EMC's AX4 failover features work as advertised, much to the delight of Scott Lowe. Sometimes, it's nice to celebrate the small successes!
For a few months now, I've written blog postings regarding my experience with EMC's AX4 entry-level iSCSI SAN. Westminster College purchased two AX4 arrays - a SAS unit with dual redundant controllers and an attached SATA unit - for a total of 13.8TB raw capacity. Since installation, we have slowly begun moving applications and services to the SAN and away from direct-attached storage. We now run our primary file server, Exchange 2007 mailbox stores, and, as of last week, three administrative database applications from the SAN as well as a number of VMware virtual machines.
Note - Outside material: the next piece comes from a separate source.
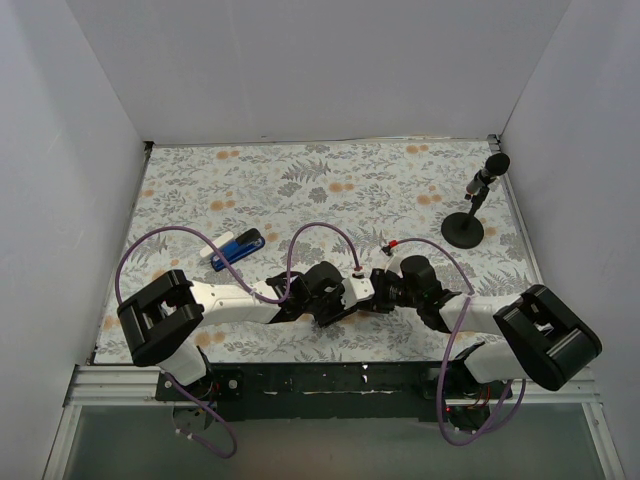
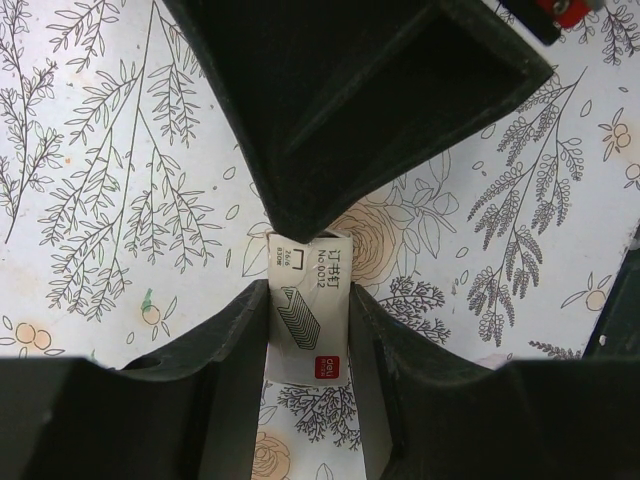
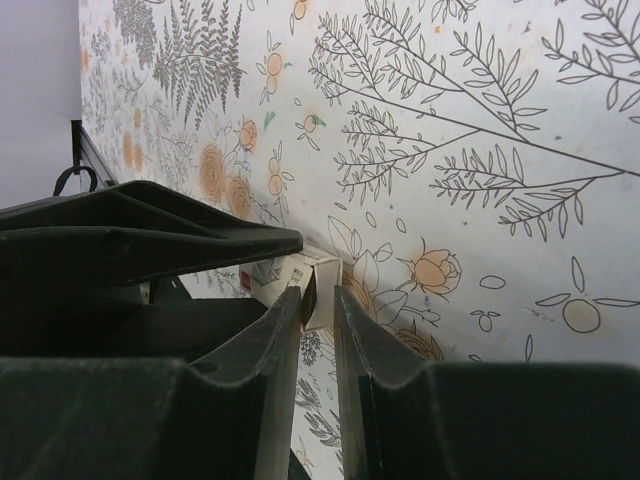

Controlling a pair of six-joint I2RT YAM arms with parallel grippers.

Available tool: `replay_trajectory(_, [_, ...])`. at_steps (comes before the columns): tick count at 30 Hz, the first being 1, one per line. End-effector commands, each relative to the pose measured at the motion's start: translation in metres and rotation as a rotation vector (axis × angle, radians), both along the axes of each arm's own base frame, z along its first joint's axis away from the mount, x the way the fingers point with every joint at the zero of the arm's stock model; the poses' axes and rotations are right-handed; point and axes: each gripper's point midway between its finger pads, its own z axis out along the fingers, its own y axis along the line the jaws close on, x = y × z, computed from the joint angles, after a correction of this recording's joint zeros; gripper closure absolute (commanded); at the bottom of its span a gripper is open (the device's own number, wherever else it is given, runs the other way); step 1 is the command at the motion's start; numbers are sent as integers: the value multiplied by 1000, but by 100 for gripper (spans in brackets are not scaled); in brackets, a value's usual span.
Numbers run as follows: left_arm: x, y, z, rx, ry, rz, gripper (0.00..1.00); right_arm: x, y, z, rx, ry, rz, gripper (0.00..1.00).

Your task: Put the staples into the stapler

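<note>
A small white staples box (image 2: 308,320), printed with a staple drawing and a red logo, sits between my left gripper's (image 2: 310,288) fingers, low over the floral tablecloth. The staples themselves are hidden inside it. My right gripper (image 3: 318,295) is closed to a narrow gap on the open end flap of the box (image 3: 300,272). Its dark finger (image 2: 330,120) hangs over the box in the left wrist view. In the top view the two grippers, left (image 1: 350,294) and right (image 1: 380,290), meet at the table's near middle. The blue stapler (image 1: 238,247) lies apart, to the left and further back.
A black microphone stand (image 1: 465,228) stands at the right rear. White walls close in the table on three sides. Purple cables (image 1: 310,235) arch over both arms. The black mounting rail (image 1: 320,380) runs along the near edge.
</note>
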Motion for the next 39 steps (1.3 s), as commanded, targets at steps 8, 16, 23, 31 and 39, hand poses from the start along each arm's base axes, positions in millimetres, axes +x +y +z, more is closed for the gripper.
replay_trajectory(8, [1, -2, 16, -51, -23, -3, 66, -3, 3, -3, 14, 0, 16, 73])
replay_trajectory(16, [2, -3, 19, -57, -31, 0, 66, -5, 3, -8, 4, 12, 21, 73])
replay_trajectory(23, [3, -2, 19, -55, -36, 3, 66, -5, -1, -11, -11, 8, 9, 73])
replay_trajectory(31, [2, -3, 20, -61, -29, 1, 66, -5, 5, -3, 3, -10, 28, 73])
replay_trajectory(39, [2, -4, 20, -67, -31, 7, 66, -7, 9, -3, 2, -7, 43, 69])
Last week, while we were moving our administrative databases to the SAN, we experienced a problem with one of the controllers. Although it was still passing traffic, it was showing up in the array management software in an "unmanaged" state. Since we were actively performing configuration tasks for our database move, I wanted to make sure that this issue got resolved, so I contacted EMC support.
During the support session, the analyst asked if he could reboot the controller. I asked him to tell me what the impact of this operation would be and he indicated that any connections to this controller would be severed. I knew for a fact that some of our iSCSI targets were using the controller in question. However, everything we have connected to the SAN is configured for high availability. In theory, a connection that is severed for any reason will reestablish itself through the second controller. As we were at a safe point in the day, I told the customer support rep to have at it.
Good news on two fronts:
- The reboot corrected the problem.
- All of the connected servers failed over to the second controller with no noticeable interruption in service. In fact, I was remoted in to one of the connected servers when the first controller was rebooted. As soon as the first controller went down, EMC's PowerPath software popped open and told me that redundancy to the controller had been lost and that traffic was moving through controller B now. A beautiful thing, indeed!
Now, some of you will say, "Why so happy? Isn't that what you expected?" Well, yes. But, sometimes, it's just nice to see something work the way that it's supposed to without any problems! We spent a lot of time planning the architecture to get to this point and this was a great, safe way to test our work in real life.